The visualisations on this page need Flash and Javascript. Apologies if that means most of this page doesn’t work for you!
This is my mood (as identified from my facial expressions) over time while watching Never Mind the Buzzcocks.
The green areas are times where I looked happy.
This shows my mood while playing XBox Live. Badly.
The red areas are times where I looked cross.
I smile more while watching comedies than when getting shot in the head. Shocker, eh?
A couple of years ago, I played with the idea of capturing my TV viewing habits and making some visualisations from them. This is a sort of return to that idea in a way.
A webcam lives on the top of our TV, mainly for skype calls. I was thinking that when watching TV, we’re often more or less looking at the webcam. What could it capture?

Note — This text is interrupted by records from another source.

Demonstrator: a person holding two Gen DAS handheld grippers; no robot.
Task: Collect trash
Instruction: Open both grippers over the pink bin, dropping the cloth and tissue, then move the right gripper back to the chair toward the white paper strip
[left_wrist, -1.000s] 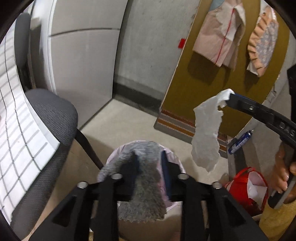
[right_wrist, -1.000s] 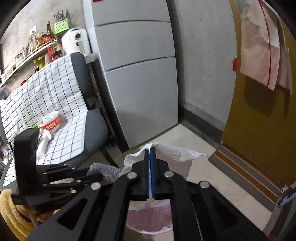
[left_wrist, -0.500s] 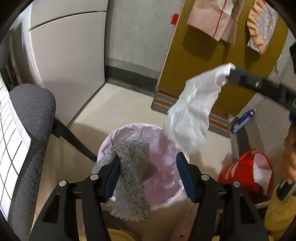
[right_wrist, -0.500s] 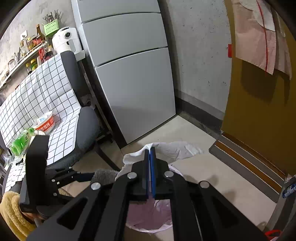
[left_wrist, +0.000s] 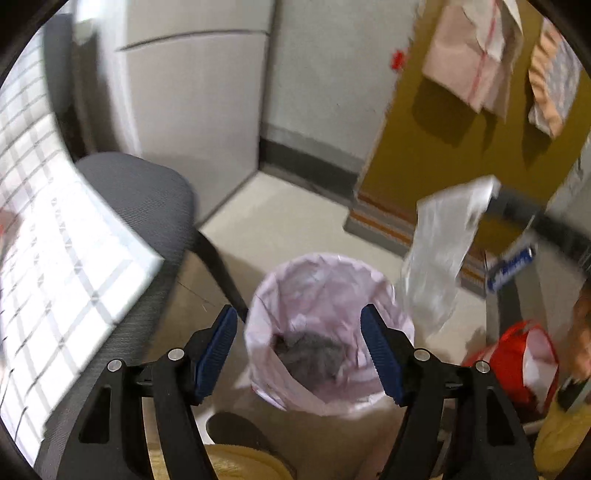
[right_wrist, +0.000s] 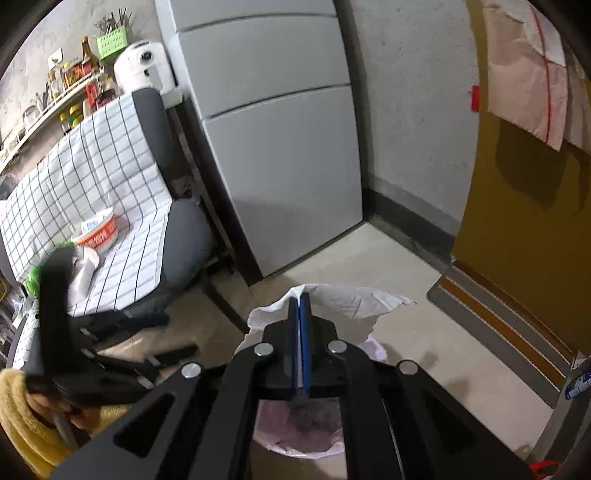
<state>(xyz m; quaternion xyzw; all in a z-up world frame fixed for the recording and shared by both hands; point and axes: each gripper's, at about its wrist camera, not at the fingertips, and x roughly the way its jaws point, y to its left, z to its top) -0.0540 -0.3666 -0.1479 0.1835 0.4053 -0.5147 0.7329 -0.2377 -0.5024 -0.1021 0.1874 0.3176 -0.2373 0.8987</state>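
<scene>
At the far left, a white cloth with a dark grid pattern (left_wrist: 62, 258) drapes over a grey mesh office chair (left_wrist: 147, 192). In the right wrist view, a red-and-white paper bowl (right_wrist: 98, 230) and a crumpled white tissue (right_wrist: 86, 269) rest on that cloth. Behind the chair stands a tall pale-grey refrigerator (right_wrist: 280, 147).

The left gripper (left_wrist: 297, 350) hangs with its blue-padded jaws spread wide and nothing between them, straddling the view of a round bin lined with a pale pink plastic bag (left_wrist: 325, 280) on the beige floor. A fuzzy grey rag (left_wrist: 314, 350) lies inside the bin, down against the liner.

Right of the bin, a thin white sheet of crumpled plastic or paper (left_wrist: 443, 251) dangles in the air, its lower edge beside the bin's right rim. The right gripper (right_wrist: 299, 299) has its jaws pressed together on the sheet's upper edge, holding it above the pink liner (right_wrist: 295, 424).

Further right, a blue-and-white spray can (left_wrist: 511, 262) leans near a dark frame, and a red plastic bag with white paper in it (left_wrist: 517, 362) sits on the floor. A mustard-yellow door (left_wrist: 443, 140) stands behind, with pale pink garments (left_wrist: 469, 55) hanging on it.
</scene>
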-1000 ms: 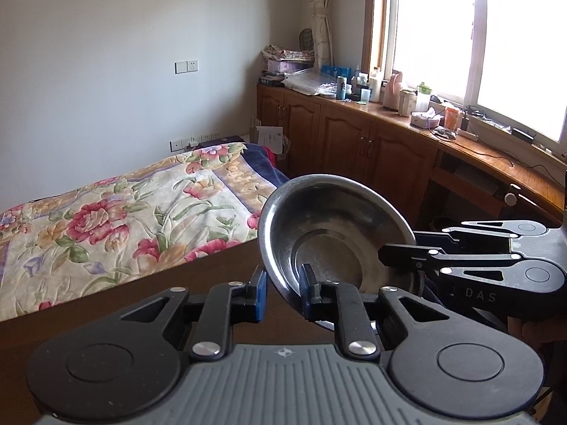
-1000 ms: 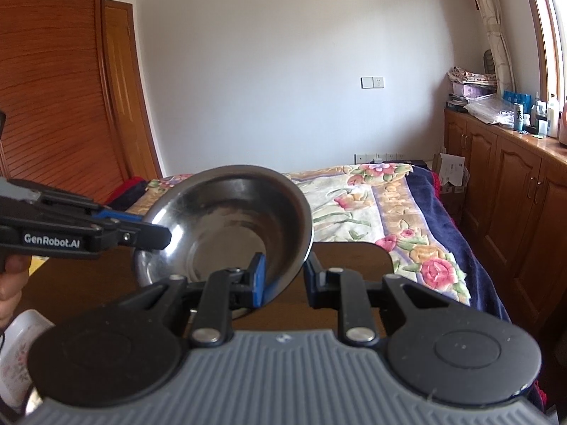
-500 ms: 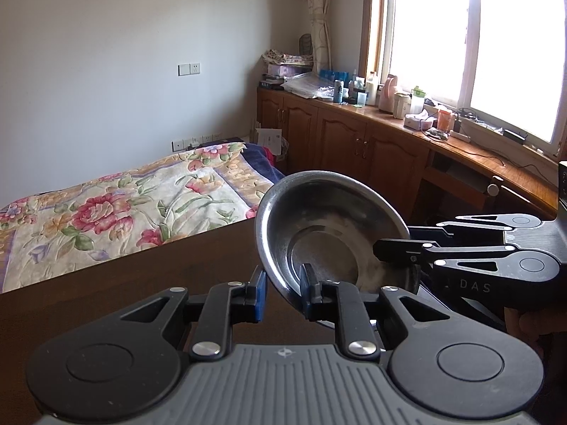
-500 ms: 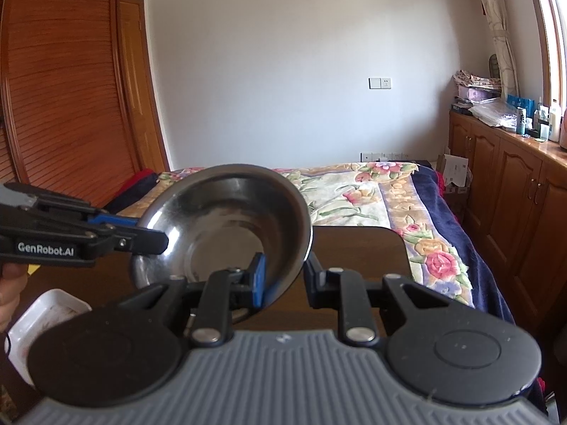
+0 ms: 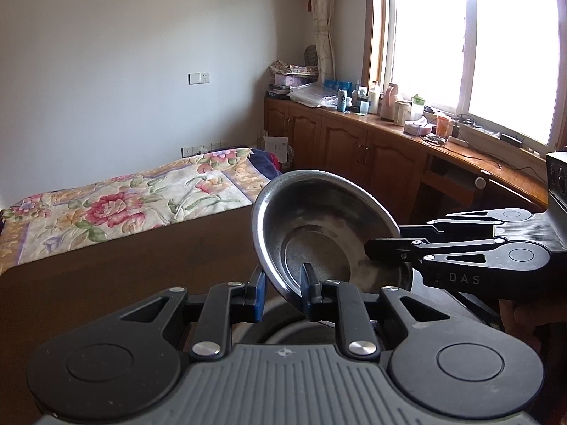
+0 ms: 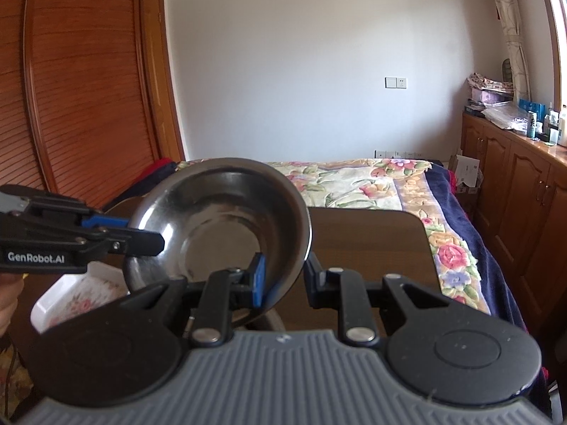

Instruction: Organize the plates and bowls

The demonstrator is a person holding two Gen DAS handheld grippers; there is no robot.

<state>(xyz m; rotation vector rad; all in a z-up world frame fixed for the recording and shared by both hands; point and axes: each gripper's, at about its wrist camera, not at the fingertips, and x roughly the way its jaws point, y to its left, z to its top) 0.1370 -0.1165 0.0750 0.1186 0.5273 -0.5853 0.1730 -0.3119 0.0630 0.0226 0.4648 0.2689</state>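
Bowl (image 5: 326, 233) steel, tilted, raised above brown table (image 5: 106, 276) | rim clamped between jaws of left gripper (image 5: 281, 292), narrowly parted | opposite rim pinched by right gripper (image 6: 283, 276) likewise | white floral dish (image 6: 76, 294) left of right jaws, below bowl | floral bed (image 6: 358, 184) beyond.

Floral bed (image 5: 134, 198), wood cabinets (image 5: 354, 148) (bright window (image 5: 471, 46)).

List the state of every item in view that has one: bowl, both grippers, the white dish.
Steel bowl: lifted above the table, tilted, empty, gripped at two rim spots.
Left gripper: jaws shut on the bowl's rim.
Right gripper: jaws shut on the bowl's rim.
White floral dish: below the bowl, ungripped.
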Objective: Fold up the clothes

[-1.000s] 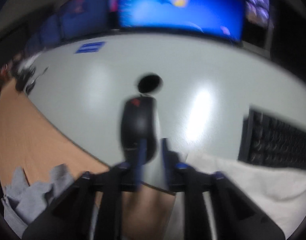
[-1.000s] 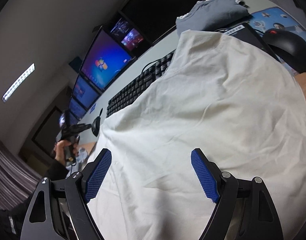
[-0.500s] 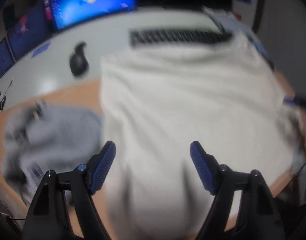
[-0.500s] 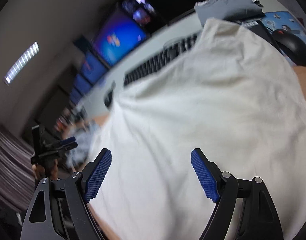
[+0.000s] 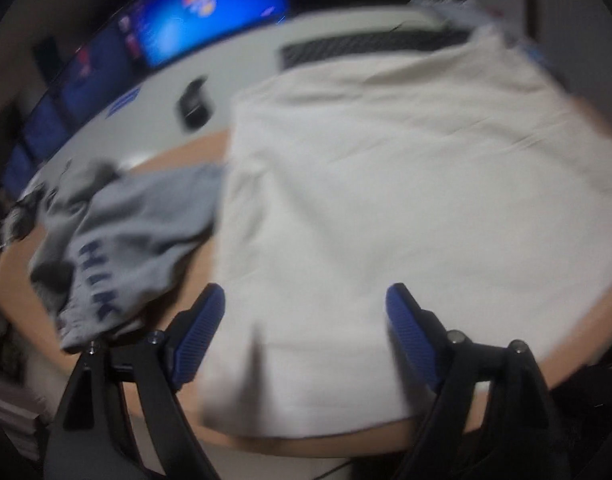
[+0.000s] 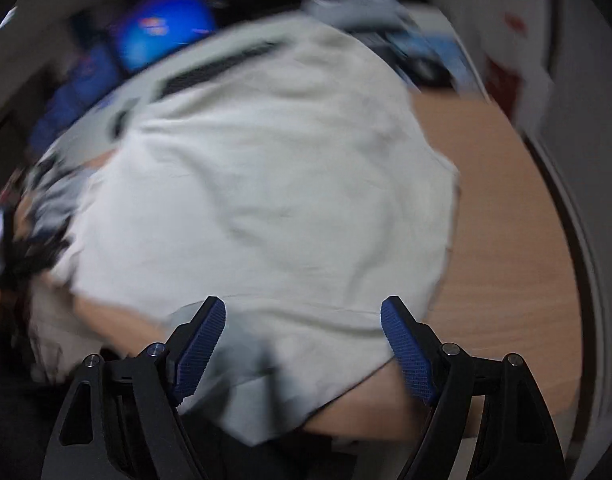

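A large cream garment (image 5: 386,184) lies spread flat on the wooden desk and covers most of it; it also shows in the right wrist view (image 6: 265,200). My left gripper (image 5: 306,320) is open and empty above its near edge. My right gripper (image 6: 301,332) is open and empty above the near edge too, where the cloth hangs over the desk front. A crumpled grey garment with dark lettering (image 5: 117,236) lies to the left of the cream one. Both views are blurred by motion.
A black keyboard (image 5: 366,46) sits just behind the cream garment, partly under it. A black mouse (image 5: 193,104) lies on the grey desk part. Monitors (image 5: 209,16) stand at the back. Another grey garment (image 6: 354,8) lies at the far right. Bare wood (image 6: 502,208) shows on the right.
My left gripper has opened and swung from over the mouse back to the cream garment's near edge. My right gripper stayed open and tilted down over the garment's front edge.
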`<control>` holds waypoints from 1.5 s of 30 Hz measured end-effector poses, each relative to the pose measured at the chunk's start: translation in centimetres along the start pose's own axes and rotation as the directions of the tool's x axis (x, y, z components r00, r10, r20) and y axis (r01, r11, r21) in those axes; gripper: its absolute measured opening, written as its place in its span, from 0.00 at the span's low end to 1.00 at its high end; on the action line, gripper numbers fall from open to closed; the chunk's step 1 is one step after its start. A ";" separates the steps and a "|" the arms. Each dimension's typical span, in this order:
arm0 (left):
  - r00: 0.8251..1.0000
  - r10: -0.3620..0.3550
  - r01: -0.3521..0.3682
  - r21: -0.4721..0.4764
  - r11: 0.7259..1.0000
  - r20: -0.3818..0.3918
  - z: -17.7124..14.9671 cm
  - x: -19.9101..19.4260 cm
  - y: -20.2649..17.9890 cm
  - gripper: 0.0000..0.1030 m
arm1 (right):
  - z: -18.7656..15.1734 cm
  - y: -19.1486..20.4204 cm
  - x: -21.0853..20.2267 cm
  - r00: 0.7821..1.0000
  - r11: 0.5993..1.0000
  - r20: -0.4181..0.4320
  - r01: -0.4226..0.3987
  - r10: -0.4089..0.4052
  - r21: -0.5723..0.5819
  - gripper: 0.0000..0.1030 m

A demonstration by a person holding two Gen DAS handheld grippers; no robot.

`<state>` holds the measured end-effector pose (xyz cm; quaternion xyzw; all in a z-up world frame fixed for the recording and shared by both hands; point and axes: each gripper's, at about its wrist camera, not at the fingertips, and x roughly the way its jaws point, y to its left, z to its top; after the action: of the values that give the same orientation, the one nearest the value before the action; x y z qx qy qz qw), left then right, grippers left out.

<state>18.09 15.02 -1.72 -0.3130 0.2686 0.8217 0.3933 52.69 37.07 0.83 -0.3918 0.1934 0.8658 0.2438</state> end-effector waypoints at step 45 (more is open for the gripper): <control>0.996 0.005 -0.008 0.032 0.999 0.091 -7.3 -2.5 3.6 0.92 | -5.9 4.2 0.8 0.995 0.991 0.021 0.098 -0.097 -0.086 0.69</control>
<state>18.64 6.87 -3.97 -0.2680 0.2645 0.8320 0.4076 53.26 30.79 -2.80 -0.4035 0.1342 0.8638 0.2702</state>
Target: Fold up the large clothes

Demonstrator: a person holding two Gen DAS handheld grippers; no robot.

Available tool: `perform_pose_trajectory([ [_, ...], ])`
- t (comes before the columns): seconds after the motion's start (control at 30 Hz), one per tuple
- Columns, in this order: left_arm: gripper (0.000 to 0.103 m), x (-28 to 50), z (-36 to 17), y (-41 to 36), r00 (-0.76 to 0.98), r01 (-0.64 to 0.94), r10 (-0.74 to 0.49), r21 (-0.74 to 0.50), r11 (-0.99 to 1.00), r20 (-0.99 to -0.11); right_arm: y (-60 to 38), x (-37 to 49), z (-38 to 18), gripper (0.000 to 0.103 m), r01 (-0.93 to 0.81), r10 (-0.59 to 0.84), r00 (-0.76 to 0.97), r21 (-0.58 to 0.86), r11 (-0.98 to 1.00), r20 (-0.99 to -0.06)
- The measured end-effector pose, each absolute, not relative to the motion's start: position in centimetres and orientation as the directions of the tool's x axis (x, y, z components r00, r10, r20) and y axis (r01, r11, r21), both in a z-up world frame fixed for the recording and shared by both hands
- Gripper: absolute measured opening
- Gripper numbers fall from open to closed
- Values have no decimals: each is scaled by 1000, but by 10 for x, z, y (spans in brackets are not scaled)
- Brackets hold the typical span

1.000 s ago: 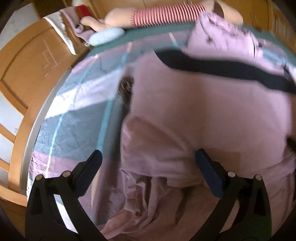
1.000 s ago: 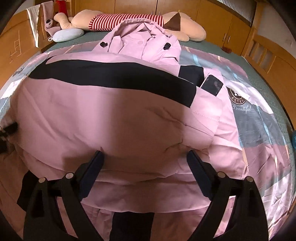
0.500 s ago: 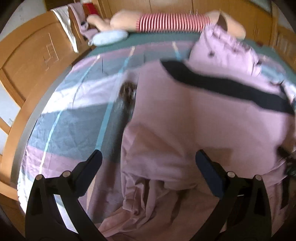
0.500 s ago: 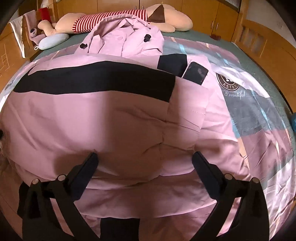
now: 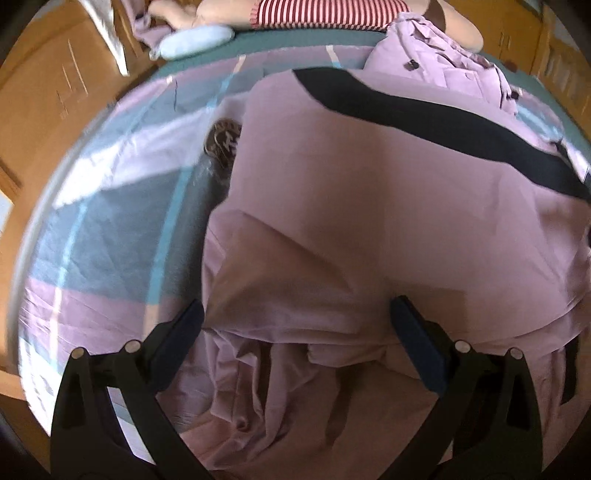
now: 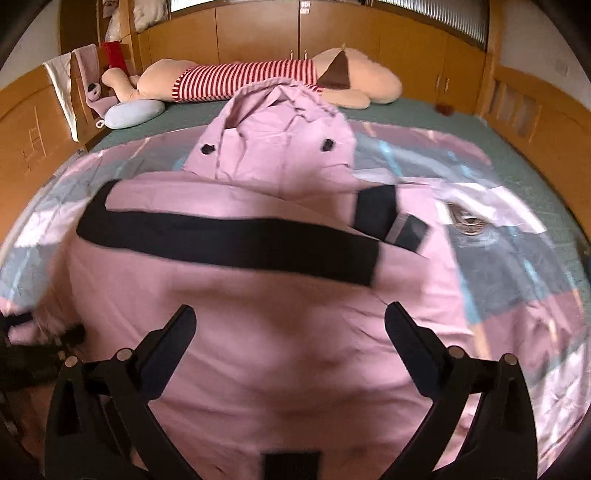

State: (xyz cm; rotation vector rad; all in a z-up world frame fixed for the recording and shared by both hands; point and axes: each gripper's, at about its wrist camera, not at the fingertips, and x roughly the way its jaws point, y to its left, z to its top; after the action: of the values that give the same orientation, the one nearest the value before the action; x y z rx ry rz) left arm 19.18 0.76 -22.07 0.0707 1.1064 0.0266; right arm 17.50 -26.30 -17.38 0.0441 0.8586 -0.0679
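A large pink hooded coat [image 6: 258, 295] with a black band [image 6: 229, 243] across it lies spread on the bed, its hood [image 6: 280, 136] toward the headboard end. My right gripper [image 6: 290, 332] hangs open above the coat's lower middle, nothing between its fingers. In the left wrist view the same coat [image 5: 369, 221] fills the right side, with its rumpled hem [image 5: 266, 369] near the bottom. My left gripper [image 5: 295, 332] is open over that hem, clear of the cloth. At the left edge of the right wrist view, dark parts of the left gripper [image 6: 37, 347] show.
The bed wears a checked pink, grey and blue cover [image 5: 110, 236] with a round logo [image 6: 467, 221]. A striped plush toy [image 6: 258, 81] and a pale blue pillow [image 6: 133, 112] lie at the far end. Wooden bed boards [image 6: 33, 136] and wardrobes [image 6: 332, 33] surround it.
My right gripper opened wider and rose, tilting up so the far end of the room shows. The left gripper shifted slightly and turned; the coat stays lying flat.
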Motion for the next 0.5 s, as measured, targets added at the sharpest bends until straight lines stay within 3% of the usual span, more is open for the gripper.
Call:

What about keeping track of how much I smile while watching a comedy, as a way of measuring which comedies I find funnier?
This suggests that, overall, I might’ve found Mock the Week funnier. But, this shows my facial expressions while watching Mock the Week.
It seems that, unlike with Buzzcocks, I really enjoyed the beginning bit, then perhaps got a bit less enthusiastic after a bit.
What about The Daily Show with Jon Stewart?
I think the two neutral bits are breaks for adverts.
Or classifying facial expressions by mood and looking for the dominant mood while watching something more serious on TV?
This shows my facial expressions while catching a bit of Newsnight.
On the whole, my expression remained reasonably neutral whilst watching the news, but you can see where I visibly reacted to a few of the news items.
Or looking to see how I react to playing different games on the XBox?
This shows my facial expressions while playing Modern Warfare 3 last night.
Mostly “sad”, as I kept getting shot in the head. With occasional moments where something made me smile or laugh, presumably when something went well.
Compare that with what I looked like while playing Blur (a car racing game).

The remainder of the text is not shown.